# PROBLEM DESCRIPTION
Using the listing below, report how many lines hold the word "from", and nothing else.
------------------------------------------------------------------------
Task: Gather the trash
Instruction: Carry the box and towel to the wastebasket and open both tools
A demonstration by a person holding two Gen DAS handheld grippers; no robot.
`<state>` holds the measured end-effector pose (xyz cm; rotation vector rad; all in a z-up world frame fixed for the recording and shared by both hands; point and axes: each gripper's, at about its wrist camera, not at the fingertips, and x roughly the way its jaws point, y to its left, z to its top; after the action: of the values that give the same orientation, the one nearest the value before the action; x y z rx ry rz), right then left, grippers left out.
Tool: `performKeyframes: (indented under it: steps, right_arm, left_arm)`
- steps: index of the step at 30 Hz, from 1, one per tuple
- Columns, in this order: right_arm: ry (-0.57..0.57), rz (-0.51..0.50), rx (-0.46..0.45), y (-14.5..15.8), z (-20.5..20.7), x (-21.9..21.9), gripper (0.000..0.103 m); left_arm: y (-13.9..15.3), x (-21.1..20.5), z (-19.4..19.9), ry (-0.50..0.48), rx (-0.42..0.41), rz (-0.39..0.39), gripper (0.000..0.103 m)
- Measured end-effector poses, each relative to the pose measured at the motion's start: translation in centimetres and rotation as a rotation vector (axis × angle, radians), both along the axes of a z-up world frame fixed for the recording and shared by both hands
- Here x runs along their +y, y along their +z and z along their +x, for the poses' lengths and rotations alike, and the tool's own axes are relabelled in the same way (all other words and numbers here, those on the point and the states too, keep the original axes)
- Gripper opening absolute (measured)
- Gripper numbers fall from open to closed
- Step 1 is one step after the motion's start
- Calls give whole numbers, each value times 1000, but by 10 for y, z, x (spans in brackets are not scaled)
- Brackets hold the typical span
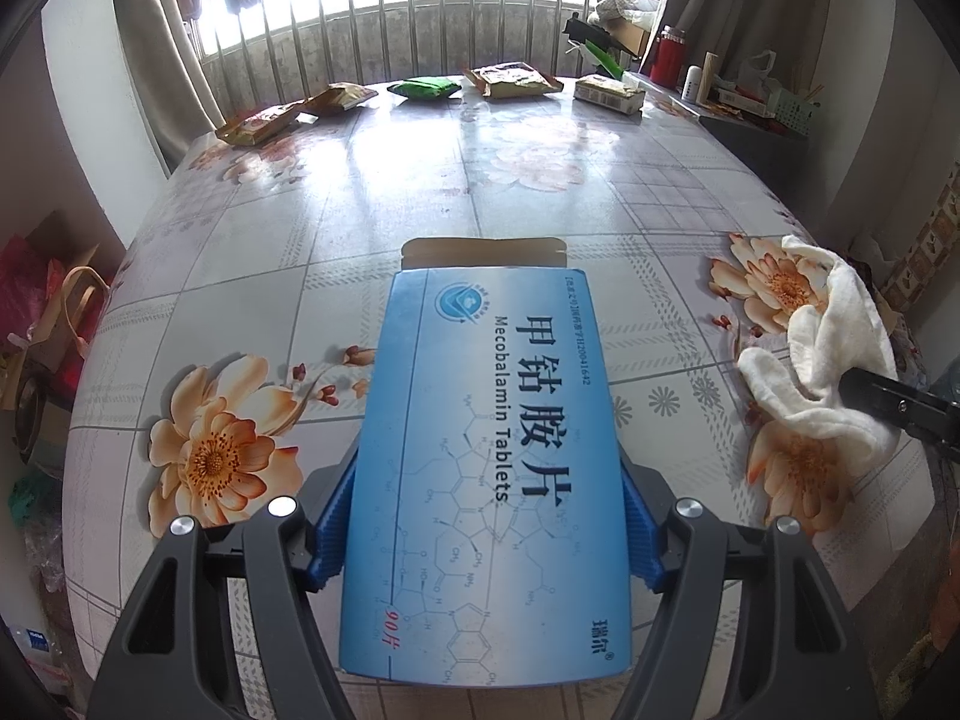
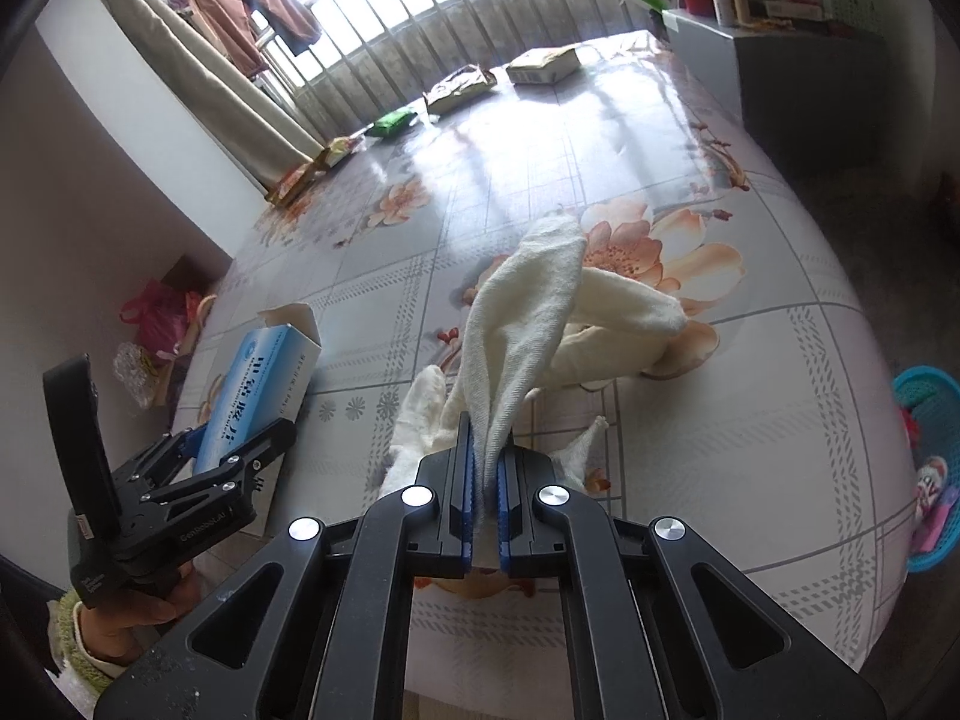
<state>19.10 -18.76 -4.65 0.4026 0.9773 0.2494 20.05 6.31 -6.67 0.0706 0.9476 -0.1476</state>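
Note:
A blue medicine box [image 1: 486, 450] with its far flap open lies lengthwise between the blue pads of my left gripper [image 1: 486, 516], which is shut on the box's sides just above the floral table [image 1: 420, 180]. The right wrist view shows the same box [image 2: 270, 378] and left gripper [image 2: 240, 444] at the left, held by a hand in a green cuff. My right gripper [image 2: 487, 450] is shut on a fold of a white cloth [image 2: 528, 312], whose remainder trails on the table. In the left wrist view the cloth [image 1: 822, 348] sits at the table's right edge with the right gripper [image 1: 864, 390] on it.
Several snack packets, a green packet [image 1: 423, 87] and a small carton [image 1: 609, 93] lie along the table's far edge by the barred window. A blue basket [image 2: 927, 468] stands on the floor to the right. A grey cabinet [image 2: 798, 78] is at the far right, and bags [image 1: 36, 312] lie on the floor to the left.

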Motion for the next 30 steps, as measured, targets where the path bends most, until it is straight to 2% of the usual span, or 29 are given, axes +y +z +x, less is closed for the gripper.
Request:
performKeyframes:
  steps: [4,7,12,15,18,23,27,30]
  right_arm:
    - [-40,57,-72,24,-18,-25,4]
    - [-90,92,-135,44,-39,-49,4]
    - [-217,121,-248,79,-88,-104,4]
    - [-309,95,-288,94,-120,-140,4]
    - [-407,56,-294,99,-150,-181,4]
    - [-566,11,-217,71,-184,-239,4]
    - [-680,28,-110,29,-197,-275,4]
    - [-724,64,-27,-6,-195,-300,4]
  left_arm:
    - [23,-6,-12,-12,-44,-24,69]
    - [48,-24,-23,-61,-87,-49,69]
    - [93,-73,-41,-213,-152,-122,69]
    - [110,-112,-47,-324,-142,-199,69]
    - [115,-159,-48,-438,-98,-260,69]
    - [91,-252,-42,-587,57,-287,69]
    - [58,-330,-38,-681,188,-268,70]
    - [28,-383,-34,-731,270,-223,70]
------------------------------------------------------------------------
# SOLUTION TO THIS PROBLEM
2